(The data begins)

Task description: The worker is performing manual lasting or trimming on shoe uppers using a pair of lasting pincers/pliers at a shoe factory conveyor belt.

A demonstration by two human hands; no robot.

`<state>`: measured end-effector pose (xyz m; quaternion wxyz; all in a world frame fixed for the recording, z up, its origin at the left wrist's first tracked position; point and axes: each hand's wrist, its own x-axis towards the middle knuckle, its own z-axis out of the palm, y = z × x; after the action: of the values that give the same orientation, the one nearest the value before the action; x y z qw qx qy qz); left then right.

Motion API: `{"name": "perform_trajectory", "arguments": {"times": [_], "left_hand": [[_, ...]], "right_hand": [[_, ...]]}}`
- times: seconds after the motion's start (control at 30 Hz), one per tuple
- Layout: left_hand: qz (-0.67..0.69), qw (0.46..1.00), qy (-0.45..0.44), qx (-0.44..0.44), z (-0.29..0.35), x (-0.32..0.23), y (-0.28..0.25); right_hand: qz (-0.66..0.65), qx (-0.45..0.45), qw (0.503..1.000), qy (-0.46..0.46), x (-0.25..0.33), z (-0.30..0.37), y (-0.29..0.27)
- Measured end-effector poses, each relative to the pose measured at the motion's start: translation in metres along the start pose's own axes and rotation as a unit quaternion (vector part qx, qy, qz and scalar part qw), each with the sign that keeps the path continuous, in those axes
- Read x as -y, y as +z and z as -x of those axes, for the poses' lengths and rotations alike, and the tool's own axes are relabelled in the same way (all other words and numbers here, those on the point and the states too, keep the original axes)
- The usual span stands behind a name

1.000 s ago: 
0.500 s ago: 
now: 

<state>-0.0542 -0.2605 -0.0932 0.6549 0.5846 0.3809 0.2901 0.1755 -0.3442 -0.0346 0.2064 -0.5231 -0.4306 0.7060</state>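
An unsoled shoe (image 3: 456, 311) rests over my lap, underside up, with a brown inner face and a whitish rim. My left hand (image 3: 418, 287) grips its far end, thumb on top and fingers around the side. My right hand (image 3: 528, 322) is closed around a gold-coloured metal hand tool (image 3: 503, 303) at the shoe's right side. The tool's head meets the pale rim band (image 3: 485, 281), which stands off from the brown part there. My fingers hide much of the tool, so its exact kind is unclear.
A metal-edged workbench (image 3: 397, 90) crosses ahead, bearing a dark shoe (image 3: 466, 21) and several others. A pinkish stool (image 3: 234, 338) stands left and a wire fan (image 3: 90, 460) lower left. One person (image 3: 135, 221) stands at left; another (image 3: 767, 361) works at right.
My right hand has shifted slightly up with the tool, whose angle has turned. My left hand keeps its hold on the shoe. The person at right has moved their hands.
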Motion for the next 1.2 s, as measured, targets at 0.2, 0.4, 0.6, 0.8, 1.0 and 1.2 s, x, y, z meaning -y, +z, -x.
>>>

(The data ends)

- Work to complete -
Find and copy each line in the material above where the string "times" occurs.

- Result for this exercise -
Motion API: `{"name": "perform_trajectory", "arguments": {"times": [_], "left_hand": [[_, ...]], "right_hand": [[_, ...]]}}`
- times: seconds after the motion's start (control at 30 Hz), one per tuple

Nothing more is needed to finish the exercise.